Today is the day when, in lieu of their gap-year jackarooing in Australia or eating magic mushroom omelette in Bali, Climate Camp protesters named Xan, Freddie, Minty, Tigger, Pidge, and Twig will run riot through London’s business district in protest at the outrageous, disgusting capitalist system that enabled Daddy to put them so cruelly, harshly and disgracefully through Eton, Westminster and St Mary’s, Calne.
More gag-inducingly still it is the day when dozens of celebrities will gather at The Tate Modern Gallery, London (NB – always remember to use that definite article: it does so annoy Nicholas Serota) to sign up for a wonderfully meaningless new eco campaign backed by the Guardian called 10: 10.
The campaign is the brainchild of Franny Armstrong, whose recent eco-movie The Age Of Stupid is so unsophisticated it makes An Inconvenient Truth look like Tarkovsky, and is indeed now widely recognised as the second most lame, risibly awful and toe-curlingly emetic movie in British cinematic history after Love Actually.
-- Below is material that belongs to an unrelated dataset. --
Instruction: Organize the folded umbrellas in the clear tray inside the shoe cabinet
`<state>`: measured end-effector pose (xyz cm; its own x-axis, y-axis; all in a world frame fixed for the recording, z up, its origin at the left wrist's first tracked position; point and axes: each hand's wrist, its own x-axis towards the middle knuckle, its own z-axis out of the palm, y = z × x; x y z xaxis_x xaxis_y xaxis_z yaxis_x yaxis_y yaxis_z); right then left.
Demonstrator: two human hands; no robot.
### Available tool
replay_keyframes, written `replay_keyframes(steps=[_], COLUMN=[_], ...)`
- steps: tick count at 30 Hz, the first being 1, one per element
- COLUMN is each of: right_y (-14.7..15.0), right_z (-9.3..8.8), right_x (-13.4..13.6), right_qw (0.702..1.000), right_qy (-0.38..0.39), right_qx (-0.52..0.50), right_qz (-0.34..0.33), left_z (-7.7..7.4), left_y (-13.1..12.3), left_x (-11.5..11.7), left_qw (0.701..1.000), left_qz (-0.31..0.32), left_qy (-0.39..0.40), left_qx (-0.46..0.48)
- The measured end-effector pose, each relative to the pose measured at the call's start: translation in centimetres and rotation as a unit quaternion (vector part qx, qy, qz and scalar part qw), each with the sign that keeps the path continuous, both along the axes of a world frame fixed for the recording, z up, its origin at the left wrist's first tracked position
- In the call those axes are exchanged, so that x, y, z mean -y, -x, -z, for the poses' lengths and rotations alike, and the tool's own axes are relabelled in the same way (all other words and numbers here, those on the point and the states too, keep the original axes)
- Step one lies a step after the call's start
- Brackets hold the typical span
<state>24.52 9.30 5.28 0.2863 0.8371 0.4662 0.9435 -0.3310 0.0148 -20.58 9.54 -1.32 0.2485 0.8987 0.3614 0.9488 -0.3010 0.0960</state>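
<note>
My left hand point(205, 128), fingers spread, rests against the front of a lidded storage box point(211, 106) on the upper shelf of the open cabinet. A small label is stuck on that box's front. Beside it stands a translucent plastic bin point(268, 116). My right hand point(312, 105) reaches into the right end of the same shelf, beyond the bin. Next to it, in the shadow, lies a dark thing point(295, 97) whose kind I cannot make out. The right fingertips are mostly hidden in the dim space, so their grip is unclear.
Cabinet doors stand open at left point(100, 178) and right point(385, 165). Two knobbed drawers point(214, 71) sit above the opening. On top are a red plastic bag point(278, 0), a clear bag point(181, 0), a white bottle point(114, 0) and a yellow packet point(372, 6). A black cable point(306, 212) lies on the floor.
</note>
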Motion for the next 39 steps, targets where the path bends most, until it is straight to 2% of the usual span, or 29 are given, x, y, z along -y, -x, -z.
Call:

It calls for everyone to help save the world by reducing their carbon footprint by 10 per cent in 2010. So far the roster of luvvies who have signed up to the scheme includes Radio 1 DJ Sara Cox, chefs Hugh Fearnley-Whittingstall, Delia Smith and Ruth Rogers, screenwriter Richard Curtis, directors Richard Eyre and Mike Figgis, designers Nicole Farhi and Vivienne Westwood, TV presenter Kevin McCloud and actors including Samantha Morton, Jason Isaacs, Pete Postlethwaite, Colin Firth and Tamsin Greig.
What I like about these lists is that they give you an instant aide-memoire of all the celebrity pillocks whose broadcasts/recipes/duff plays and movies/clothes/building programmes you need never bother with again. (Shame about Antony Beevor, who is also mysteriously on the list. I was rather looking forward to reading his take on the Battle of the Bulge).
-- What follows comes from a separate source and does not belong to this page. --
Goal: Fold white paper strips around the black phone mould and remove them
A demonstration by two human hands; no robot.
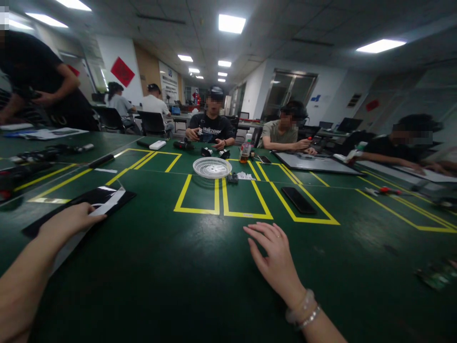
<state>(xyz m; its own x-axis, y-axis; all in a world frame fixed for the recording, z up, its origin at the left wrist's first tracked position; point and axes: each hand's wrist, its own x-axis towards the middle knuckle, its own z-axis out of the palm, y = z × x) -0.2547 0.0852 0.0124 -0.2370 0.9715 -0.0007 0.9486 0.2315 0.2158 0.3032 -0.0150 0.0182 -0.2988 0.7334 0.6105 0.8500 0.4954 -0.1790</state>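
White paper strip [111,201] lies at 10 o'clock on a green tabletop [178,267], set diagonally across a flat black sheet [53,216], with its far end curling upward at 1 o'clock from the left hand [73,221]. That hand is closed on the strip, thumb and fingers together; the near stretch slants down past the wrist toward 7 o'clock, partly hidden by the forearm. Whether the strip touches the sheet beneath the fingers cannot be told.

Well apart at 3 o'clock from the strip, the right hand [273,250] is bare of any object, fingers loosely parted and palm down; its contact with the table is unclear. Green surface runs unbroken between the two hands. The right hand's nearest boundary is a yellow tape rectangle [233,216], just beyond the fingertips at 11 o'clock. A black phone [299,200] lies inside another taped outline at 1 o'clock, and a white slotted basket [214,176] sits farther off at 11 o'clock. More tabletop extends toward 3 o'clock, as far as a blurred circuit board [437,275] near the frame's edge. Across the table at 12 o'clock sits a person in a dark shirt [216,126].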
“But so what if this bunch of ocean-going knobs wish to burnish their egos and salvage their consciences by pledging to cut the odd weekend trip to Bora Bora here and plant the odd carbon-neutralising mango forest there? Who are we to judge?” I hear some of you asking.
And up to a point I’d agree with you. The thought that I shall be 10 per cent less likely to have any of these dorks sitting next to me on an EasyJet flight to Palma any time during 2010 is indeed of considerable comfort in these dark times. The problem is, I can’t get out of my head the much more urgent and terrifying story on the front of today’s Telegraph. The one predicting massive power cuts across Britain within ten years.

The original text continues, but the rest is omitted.